I would agree with over saturation. There just wasn't enough lire to fund such a diverse explosion of talent within the country. Labels popped up and went out of business quickly on shoestring budgets. Some labels took a flyer on a genre of music they'd never promoted and didn't know how to do it correctly. Major labels needed instant results or the band was a write off. Major labels in Italy had a schizophrenic attitude towards prog bands-not sure how to promote them and then get mad at the band when tours and chart toppers didn't come quickly enough.

The astounding level of talent on display definitely did come from competitiveness as Micky points out. Major festivals in most regions were often set up as competitions, which meant either trying to invent more inventive takes on the current trends, or forming a new band and reinventing themselves on another higher level, to try to win These options were always on the table-reshuffling the deck as it were.
To answer the question "is there something special with them?" : the answer is definitely yes. Italy produced more talented prog bands in larger numbers in a five years span than any country on the planet.
Competitions were actually just the promise of being signed by a major, something that might have happened even for who didn't win. Mainstream stuff usually. Don't forget that Italy in the 70s had a lot of politics (and violence, too) which conditioned the whole country. Many artists were politically active, think to Area and Stormy Six as example. For this reason many of them preferred to remain in the independent circuit, playing at events like the "Parco Lambro" or in small venues. The political contents of the lyrics contributed in their emargination from the media. The first non-statal TV channel in Italy appeared in 1978 and the statal TV was subject to censorship influenced by the dominant Christian-Democratic party and the Catholic church. 
So it didn't help and many disbanded just because the members found a "regular" job. My daughter's father-in-law was drummer in a "one-shot" prog band and currently works in a hospital as doctor. Just one of the many. I remember also a software specialist who was keyboardist in a short lived flower-power band "Flora Fauna e Cemento" which released a couple of singles in the early 70s. 

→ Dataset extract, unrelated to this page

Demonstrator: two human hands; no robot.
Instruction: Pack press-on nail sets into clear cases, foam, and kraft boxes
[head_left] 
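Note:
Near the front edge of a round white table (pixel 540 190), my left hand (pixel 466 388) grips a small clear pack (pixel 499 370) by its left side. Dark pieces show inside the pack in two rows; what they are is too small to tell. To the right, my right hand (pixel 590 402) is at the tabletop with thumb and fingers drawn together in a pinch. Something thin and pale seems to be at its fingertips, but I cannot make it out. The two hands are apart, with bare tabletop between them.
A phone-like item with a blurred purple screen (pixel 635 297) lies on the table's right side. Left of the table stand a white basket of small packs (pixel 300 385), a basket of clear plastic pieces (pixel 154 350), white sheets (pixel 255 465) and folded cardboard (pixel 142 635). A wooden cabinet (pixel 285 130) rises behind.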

Most of them, anyway, turned to mainstream, like Delirium's Ivano Fossati, the former Semiramis Michele Zarrillo who is currently a sort of pop star.  Alan Sorrenti had a couple of pop hits before disappearing and New Trolls tried to survive imitating the Bee Gees. 
But prog didn't stop. Nowadays there's an enormous number of prog bands and solo artists in all the subgenres. Still they don't make a lot of money, but Universal Totem Orchestra, to say one, is in my opinion one of the best Zeuhl bands currently active. Just to name one.